Wednesday, October 7, 2009

L'oubli n'est pas poussière

Pourquoi ais-je pensé à cela ce soir?
Je ne sais pas.

Nous sommes tous différents. Nous avons tous des objets nous tenant à coeur pour différentes raisons. Pour cet obscur passé, nostalgie d'évènements et de circonstances qui peuvent ou ne peuvent pas évoquer de bons sentiments.
Un souvenir accroché à ce premier baiser. Un artefac relié à cette soirée se déroulant aux berges d'un feu.
Une photo ou bien une chanson.

Pour moi, cet objet se trouve sous la poussière.
Sous beaucoup de poussière.

Imaginez ce vieux garage des années 80. Une chaumière trop petite pour y insérer une voiture, mais aussi trop grande pour ne servir que d'apentis. Une couverture fade de tôles blanches et blafardes. Une simple cheminée de fer égayée d'un sombre chapeau de sorcière.
à l'intérieur, un large bric-à-brac. Des tas d'effets accumulés au fil des ans.
Là, tout un tas d'outils divers. Dans cet autre coin, des piles de bois disposées de façon hagarde.
Des disques. Revolver sortant du lot, comme s'il avait été utilisé tout récemment. Un vélo, vieux et usé. Une tondeuse. Des matériaux divers : du bois, de la vitre, des morceaux d'acier, de l'étain.
Quelques figurines fantastiques peintes en rouge. De vieux meubles. Une horloge mode du Sacré-coeur. Une esquisse d'automne.

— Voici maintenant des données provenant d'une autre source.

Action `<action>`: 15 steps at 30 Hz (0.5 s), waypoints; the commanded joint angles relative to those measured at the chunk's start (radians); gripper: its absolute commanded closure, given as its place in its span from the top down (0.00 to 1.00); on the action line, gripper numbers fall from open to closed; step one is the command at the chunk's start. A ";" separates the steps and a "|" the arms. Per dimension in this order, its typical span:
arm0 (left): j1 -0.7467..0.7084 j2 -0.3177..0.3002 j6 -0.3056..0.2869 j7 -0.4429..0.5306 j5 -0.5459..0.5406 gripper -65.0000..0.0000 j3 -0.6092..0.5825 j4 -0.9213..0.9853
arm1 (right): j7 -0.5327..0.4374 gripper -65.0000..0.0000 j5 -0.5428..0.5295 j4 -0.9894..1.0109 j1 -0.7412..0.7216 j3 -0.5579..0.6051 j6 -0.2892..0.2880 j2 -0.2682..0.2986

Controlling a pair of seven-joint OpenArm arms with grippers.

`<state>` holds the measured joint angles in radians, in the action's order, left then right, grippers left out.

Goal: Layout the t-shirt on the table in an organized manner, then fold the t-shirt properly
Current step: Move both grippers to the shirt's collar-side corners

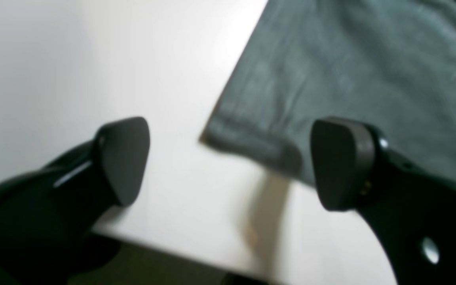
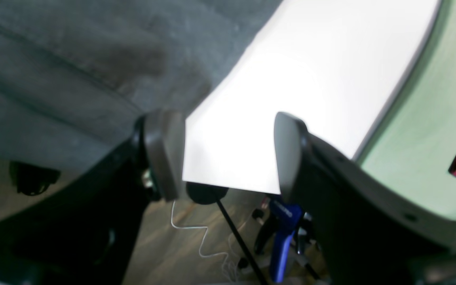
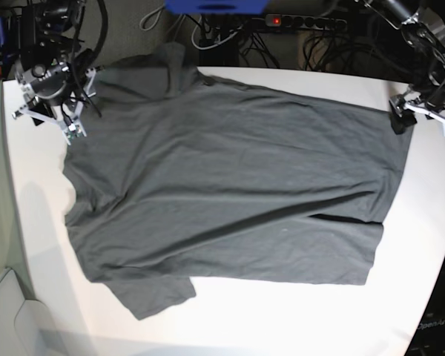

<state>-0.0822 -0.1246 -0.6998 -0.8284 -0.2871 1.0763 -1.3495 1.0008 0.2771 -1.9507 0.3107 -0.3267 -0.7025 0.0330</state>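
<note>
Your white tabletop [image 3: 430, 245] carries the dark grey t-shirt [image 3: 230, 185] spread nearly flat across it, while the left gripper [image 1: 230, 162], jaws wide and empty, hovers at one hemmed corner and the right gripper [image 2: 228, 154], jaws parted, grips nothing at another edge.

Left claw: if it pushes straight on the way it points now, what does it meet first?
Probably the hemmed corner of the dark charcoal-grey cotton t-shirt, lying on the smooth white table just ahead of the open left claw. Depth is blurry, so it might touch bare tabletop first.
</note>
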 commanded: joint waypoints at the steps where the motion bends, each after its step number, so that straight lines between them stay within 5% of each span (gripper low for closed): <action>1: 0.009 -0.014 0.002 -0.006 -0.004 0.97 0.000 -0.003 | -0.010 0.56 0.003 -0.014 -0.003 -0.002 0.004 0.006; 7: 0.008 -0.024 0.002 -0.004 -0.004 0.94 -0.075 0.002 | -0.010 0.56 0.003 -0.014 -0.006 -0.002 0.004 0.005; 15: 0.026 -0.022 0.002 -0.004 0.050 0.37 -0.092 0.002 | -0.010 0.56 0.003 -0.014 -0.003 -0.002 0.004 0.005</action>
<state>-0.0662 -0.1349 -0.7002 -0.8268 -0.2337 0.9821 -1.3403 1.0012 0.2771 -1.9503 0.3111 -0.3264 -0.7029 0.0326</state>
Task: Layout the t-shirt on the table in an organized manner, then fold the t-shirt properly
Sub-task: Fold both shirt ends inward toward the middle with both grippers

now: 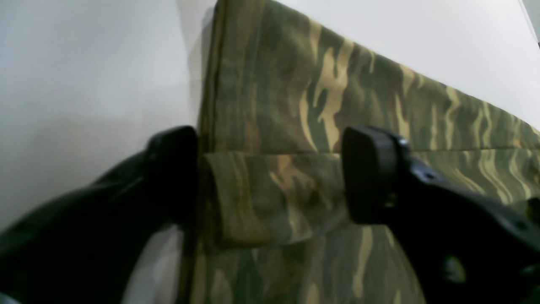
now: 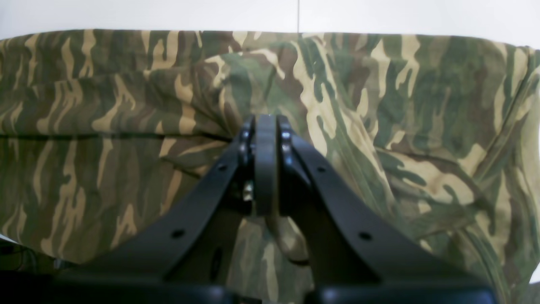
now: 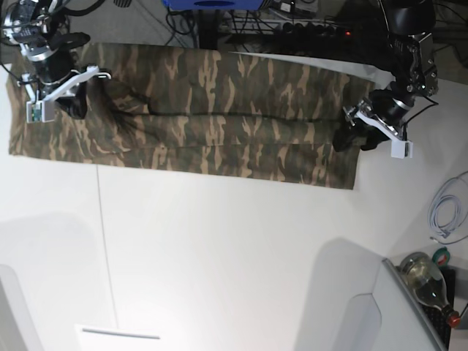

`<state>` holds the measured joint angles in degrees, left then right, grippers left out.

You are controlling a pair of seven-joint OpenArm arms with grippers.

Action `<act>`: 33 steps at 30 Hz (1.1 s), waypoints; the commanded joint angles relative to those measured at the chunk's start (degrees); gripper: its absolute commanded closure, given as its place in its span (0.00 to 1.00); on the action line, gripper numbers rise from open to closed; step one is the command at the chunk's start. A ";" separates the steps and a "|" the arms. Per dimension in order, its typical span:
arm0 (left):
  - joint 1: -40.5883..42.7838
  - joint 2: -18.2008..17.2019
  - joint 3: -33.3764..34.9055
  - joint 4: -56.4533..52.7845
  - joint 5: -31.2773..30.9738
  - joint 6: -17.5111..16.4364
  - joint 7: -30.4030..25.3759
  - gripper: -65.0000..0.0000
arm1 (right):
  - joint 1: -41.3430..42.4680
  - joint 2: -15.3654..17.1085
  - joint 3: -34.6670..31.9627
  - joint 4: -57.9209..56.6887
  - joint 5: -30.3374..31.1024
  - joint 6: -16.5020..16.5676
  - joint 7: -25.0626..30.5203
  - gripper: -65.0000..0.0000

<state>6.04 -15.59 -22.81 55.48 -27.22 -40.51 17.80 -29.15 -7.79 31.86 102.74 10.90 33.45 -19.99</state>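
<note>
Nearest to the base camera, at six o'clock, it's bare white table [image 3: 234,263], a thin dark seam [image 3: 104,241] running up its left side. Down at five o'clock, off the table's corner, a green bottle [image 3: 425,279] lies beside a coil of pale cable [image 3: 447,212].

Further up, the t-shirt [image 3: 219,117] is stretched out as a long camouflage strip from nine o'clock to three o'clock, folded lengthwise, a dark crease running along its middle.

At three o'clock sits the left gripper [image 1: 270,173]: released, jaws standing wide. In the left wrist view one black finger [image 1: 173,169] is at the cloth's edge over the white table, the other is over the cloth, and a folded flap of shirt lies between them, not pinched.

Up at ten o'clock, the right gripper [image 2: 265,126] is clenched, its pads pressed together in the right wrist view, tip down among the wrinkles of the shirt. Whether any cloth is caught between them, I cannot tell.

Farthest back, at twelve o'clock beyond the table edge, a tangle of dark cables [image 3: 307,29] and a blue object [image 3: 212,4].
</note>
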 commanded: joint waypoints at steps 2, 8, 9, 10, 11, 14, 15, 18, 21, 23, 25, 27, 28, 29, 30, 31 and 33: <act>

Tout cela sous un amas de poussière.

Il y a aussi autre chose. Tout au fond, une motocyclette. Yamaha Virago XVK 750 1983.
Elle est toujours là. Éventrée, assassinée. Meurtrie.
Il y a longtemps, nous avions tenté une restauration. Budgets manquants, tout autant que volonté; le projet a été abandonné.
Elle ne ressemble plus du tout à ce quelle fut jadis. Maintenant, ce n'est qu'un squelette disséqué. Un espèce de souvenir des ravages du temps.
Elle est pourtant toujours là. En pièces.
Il n'y a plus de roue arrière. Le siège est disparu, tout autant que le réservoir à essence; objet proéminant sur toute motocyclette.
Les pneus sont fendus. La plupart des globes sont cassés. Tout chrome a été retiré. L'échappement, jadis chromé et joli, n'existe plus. Les marchepieds sont de lointains souvenirs.
Les écrous semblent tous ternes ou accablés de rouille.
Mais elle est toujours là.

Le moteur semble intact, tout autant que le châssis. La roue avant figure toujours dans cet étrange portrait. Enfin, la devanture, composée de lumières et de cadrans, est toujours sensiblement inaltérée.
On dirait un regard. Vague et usé.
Un regard qui refuse de mourir.

Les pièces manquantes achèvent de s'oxider dans le grenier.

Mais elle est toujours là.

Cent fois mon père aurait voulu s'en débarasser. Cent fois j'ai refusé.
Elle représente trop pour moi.
Mes premiers essais à motocyclette. Mes plus belles photos. Mon permis de conduire. Mes premières escapades autour du Lac-Saint-Jean. Tous mes agendas du secondaire.
Mon père partant travailler lorsque j'étais plus jeune. Le démarreur refusant d'obtempérer. Une escapade amoureuse entre mes parents. Le passage secrêt derrière Heggins. Rashel.

La liberté.

Aucune chance que j'arrive à m'en débarasser.

J'aimerais bien être tout près d'elle. Mais à quoi bon?
Elle est patiente.
Elle sait que je reviendrai un jour pour elle.